- **Task statement**
All the lines below need retyping exactly, apart from the images.

*** Block opens ***

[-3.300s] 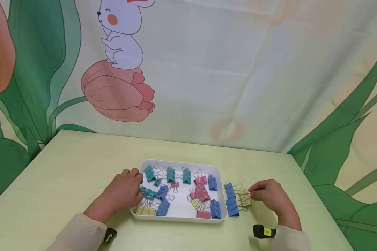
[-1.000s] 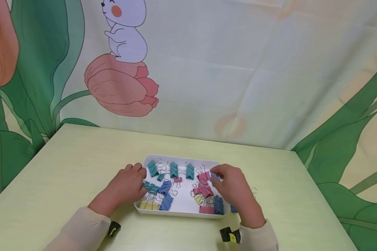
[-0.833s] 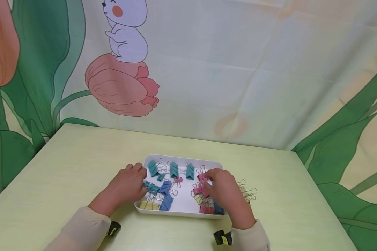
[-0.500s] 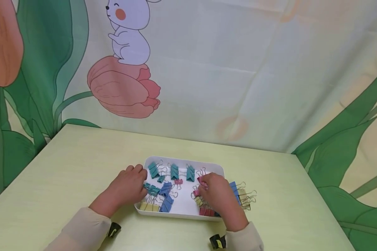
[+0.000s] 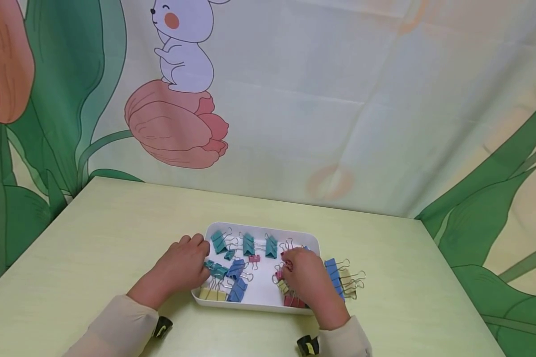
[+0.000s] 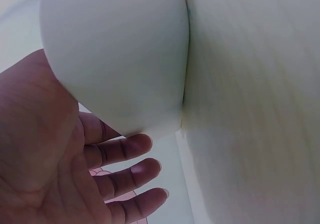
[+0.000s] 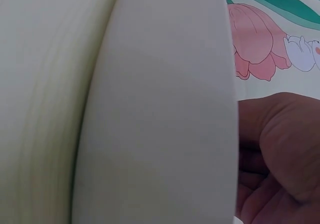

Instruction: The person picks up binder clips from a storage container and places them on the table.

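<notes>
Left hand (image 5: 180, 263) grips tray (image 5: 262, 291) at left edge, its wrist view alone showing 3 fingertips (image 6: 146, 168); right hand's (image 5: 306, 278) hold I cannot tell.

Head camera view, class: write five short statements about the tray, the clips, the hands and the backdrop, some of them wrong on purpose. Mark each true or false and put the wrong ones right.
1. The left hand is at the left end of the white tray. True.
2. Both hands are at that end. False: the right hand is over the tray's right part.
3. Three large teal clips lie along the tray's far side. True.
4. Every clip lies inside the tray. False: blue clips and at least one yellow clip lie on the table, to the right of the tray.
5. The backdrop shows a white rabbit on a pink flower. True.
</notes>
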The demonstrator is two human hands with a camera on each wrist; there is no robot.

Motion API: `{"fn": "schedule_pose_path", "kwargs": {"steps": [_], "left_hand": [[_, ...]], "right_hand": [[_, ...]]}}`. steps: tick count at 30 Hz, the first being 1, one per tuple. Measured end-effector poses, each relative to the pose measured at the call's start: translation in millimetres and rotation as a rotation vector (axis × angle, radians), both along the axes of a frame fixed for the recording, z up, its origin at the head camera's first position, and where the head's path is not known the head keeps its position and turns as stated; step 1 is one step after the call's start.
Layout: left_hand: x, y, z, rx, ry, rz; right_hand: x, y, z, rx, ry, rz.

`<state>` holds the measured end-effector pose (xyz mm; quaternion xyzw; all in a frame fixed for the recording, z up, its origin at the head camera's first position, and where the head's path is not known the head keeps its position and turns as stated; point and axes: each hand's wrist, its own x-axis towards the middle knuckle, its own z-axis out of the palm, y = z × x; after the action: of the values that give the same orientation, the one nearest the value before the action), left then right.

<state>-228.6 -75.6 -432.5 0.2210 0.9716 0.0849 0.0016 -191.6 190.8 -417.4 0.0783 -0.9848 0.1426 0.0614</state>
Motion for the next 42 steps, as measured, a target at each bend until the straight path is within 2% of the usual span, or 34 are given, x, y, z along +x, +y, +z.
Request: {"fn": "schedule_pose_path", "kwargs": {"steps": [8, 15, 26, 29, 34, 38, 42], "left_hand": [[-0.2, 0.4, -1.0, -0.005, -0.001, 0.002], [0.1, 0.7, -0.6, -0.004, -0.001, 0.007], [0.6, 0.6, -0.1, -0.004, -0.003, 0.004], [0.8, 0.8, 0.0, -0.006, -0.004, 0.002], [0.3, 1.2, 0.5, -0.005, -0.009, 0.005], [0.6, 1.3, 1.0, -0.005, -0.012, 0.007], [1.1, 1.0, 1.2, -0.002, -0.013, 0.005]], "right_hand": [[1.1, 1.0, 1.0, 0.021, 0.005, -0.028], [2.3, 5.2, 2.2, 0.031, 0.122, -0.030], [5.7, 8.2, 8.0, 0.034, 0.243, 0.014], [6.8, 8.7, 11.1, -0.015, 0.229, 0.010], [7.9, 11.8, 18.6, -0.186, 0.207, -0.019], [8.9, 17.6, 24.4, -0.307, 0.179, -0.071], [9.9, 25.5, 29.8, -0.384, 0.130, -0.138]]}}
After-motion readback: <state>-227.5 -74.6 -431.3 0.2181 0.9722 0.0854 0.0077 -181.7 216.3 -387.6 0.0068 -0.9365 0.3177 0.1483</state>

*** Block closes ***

- **Answer section**
[-3.300s] 
[-1.000s] 
[-0.833s] 
[-0.500s] 
[+0.000s] 
[+0.000s] 
[+0.000s] 

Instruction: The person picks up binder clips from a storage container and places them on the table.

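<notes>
Left hand (image 5: 180, 263) grips tray (image 5: 262, 291) at left edge, its wrist view alone showing 3 fingertips (image 6: 146, 168); right hand's (image 5: 306, 278) hold I cannot tell.

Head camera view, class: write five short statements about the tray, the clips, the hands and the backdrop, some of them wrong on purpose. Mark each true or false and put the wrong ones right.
1. The left hand is at the left end of the white tray. True.
2. Both hands are at that end. False: the right hand is over the tray's right part.
3. Three large teal clips lie along the tray's far side. True.
4. Every clip lies inside the tray. False: blue clips and at least one yellow clip lie on the table, to the right of the tray.
5. The backdrop shows a white rabbit on a pink flower. True.
</notes>
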The demonstrator is two human hands with a camera on each wrist; there is no robot.

Motion API: `{"fn": "schedule_pose_path", "kwargs": {"steps": [_], "left_hand": [[_, ...]], "right_hand": [[_, ...]]}}`. steps: tick count at 30 Hz, the first being 1, one per tuple. Measured end-effector poses, each relative to the pose measured at the call's start: translation in millimetres and rotation as a rotation vector (axis × angle, radians), both along the axes of a frame fixed for the recording, z up, its origin at the head camera's first position, and where the head's path is not known the head keeps its position and turns as stated; step 1 is one step after the call's start.
Layout: left_hand: x, y, z, rx, ry, rz; right_hand: x, y, z, rx, ry, rz.

`<state>` holds the measured end-effector pose (xyz mm; quaternion xyzw; all in a frame fixed for the recording, z up, its origin at the head camera's first position, and where the head's path is not known the head keeps its position and turns as stated; point and axes: each hand's wrist, its own x-axis towards the middle knuckle, its own z-axis out of the palm, y = z × x; after the action: of the values that give the same orientation, the one nearest the value before the action), left then right.

<state>-228.6 -75.6 -432.5 0.2210 0.9716 0.0849 0.0016 -191.6 190.8 -417.4 0.0783 -0.9848 0.1426 0.0614</state>
Motion for the next 42 steps, as measured, a target at each bend until the straight path is within 2% of the usual span, or 34 are given, x, y, z along +x, +y, +z.
Request: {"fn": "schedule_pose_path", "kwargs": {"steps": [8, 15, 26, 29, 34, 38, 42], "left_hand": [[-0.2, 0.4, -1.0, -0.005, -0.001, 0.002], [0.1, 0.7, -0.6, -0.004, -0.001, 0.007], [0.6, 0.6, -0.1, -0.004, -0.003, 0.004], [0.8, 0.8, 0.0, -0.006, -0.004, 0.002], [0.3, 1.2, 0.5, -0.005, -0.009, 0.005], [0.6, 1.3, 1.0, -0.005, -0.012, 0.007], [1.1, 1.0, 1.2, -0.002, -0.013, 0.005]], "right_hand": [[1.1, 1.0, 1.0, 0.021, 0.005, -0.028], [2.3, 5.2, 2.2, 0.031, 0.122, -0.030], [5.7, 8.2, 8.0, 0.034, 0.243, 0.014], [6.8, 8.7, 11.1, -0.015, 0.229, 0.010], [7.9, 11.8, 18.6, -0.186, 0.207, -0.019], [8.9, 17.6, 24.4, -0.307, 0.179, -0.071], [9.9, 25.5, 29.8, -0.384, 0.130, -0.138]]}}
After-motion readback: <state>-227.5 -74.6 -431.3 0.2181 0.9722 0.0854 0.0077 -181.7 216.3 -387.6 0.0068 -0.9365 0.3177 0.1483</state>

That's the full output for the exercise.